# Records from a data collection
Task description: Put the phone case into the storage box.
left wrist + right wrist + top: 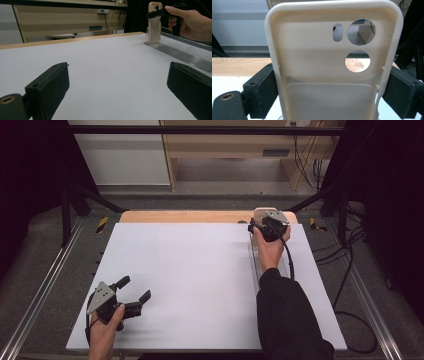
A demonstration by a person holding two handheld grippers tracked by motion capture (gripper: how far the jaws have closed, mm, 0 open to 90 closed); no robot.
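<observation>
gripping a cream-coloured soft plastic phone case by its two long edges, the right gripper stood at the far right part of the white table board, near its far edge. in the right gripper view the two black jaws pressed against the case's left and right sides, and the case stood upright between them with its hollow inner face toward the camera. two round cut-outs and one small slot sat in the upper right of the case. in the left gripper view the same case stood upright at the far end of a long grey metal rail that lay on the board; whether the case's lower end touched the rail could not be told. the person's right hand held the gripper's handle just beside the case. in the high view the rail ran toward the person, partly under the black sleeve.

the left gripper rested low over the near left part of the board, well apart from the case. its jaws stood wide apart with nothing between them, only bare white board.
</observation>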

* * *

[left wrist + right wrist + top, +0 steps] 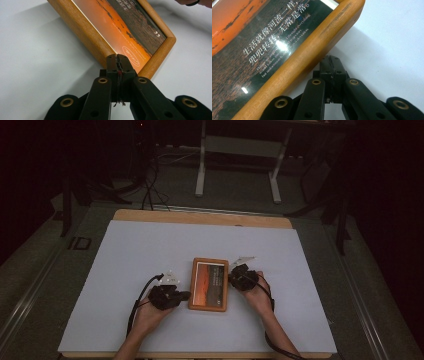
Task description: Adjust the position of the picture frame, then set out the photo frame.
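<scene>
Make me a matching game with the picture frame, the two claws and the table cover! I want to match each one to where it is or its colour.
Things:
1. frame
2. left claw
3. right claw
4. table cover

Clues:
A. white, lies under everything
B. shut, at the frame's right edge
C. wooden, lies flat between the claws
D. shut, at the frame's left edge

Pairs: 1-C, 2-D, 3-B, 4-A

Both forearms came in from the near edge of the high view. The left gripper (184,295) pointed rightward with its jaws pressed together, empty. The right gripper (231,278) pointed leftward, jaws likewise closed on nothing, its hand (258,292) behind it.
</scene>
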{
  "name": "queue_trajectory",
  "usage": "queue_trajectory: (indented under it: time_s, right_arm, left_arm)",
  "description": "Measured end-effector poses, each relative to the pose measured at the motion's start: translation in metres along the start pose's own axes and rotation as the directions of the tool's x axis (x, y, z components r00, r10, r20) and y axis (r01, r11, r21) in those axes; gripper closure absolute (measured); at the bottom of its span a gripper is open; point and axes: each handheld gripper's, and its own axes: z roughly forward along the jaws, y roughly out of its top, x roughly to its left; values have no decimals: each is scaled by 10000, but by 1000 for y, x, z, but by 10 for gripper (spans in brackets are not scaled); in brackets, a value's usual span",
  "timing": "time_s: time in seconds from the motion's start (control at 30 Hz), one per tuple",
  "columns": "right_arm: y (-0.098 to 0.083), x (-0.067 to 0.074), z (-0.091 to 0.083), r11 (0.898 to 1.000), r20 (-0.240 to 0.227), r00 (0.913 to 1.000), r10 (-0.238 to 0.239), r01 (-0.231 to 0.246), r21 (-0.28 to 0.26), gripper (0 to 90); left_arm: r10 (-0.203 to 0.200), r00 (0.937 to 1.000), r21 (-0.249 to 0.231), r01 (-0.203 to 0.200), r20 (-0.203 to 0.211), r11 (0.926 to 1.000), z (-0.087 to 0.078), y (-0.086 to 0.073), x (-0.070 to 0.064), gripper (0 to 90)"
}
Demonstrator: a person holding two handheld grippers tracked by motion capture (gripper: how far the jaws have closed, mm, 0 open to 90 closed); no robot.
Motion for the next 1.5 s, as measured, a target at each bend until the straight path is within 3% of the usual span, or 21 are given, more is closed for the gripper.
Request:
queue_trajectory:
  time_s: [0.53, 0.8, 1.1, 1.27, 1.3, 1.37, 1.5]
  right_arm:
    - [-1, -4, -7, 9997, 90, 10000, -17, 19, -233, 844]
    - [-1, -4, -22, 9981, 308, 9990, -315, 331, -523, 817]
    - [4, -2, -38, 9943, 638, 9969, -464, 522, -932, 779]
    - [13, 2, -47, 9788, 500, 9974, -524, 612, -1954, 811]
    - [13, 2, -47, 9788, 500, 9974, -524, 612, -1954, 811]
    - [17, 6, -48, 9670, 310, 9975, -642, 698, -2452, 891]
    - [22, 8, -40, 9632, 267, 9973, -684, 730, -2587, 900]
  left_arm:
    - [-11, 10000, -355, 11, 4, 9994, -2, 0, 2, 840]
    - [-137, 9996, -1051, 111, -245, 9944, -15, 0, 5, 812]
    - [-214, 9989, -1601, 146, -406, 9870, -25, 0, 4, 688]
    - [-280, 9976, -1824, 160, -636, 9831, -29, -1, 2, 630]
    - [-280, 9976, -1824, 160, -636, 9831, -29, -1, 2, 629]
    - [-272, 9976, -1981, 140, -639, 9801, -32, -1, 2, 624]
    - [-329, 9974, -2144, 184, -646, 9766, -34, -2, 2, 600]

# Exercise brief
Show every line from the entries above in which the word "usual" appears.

# Result for this exercise
  "description": "Measured end-effector poses, each relative to the pose measured at the motion's start: translation in metres along the start pose's own axes and rotation as the directions of the tool's x axis (x, y, z components r00, r10, r20) and y axis (r01, r11, r21) in those axes; gripper closure absolute (measured); at the bottom of its span a gripper is open; point and axes: each handheld gripper's, and its own axes: z roughly forward along the jaws, y roughly out of its top, x roughly to its left; values have no decimals: each is scaled by 10000, but by 1000 for y, x, z, but by 10 for gripper (spans in brackets are not scaled); in brackets, a value's usual span",
Motion for the next 1.5 s, as measured, a target at each bend until the straight path is within 3% of the usual span, or 21 are given, more is closed for the gripper.

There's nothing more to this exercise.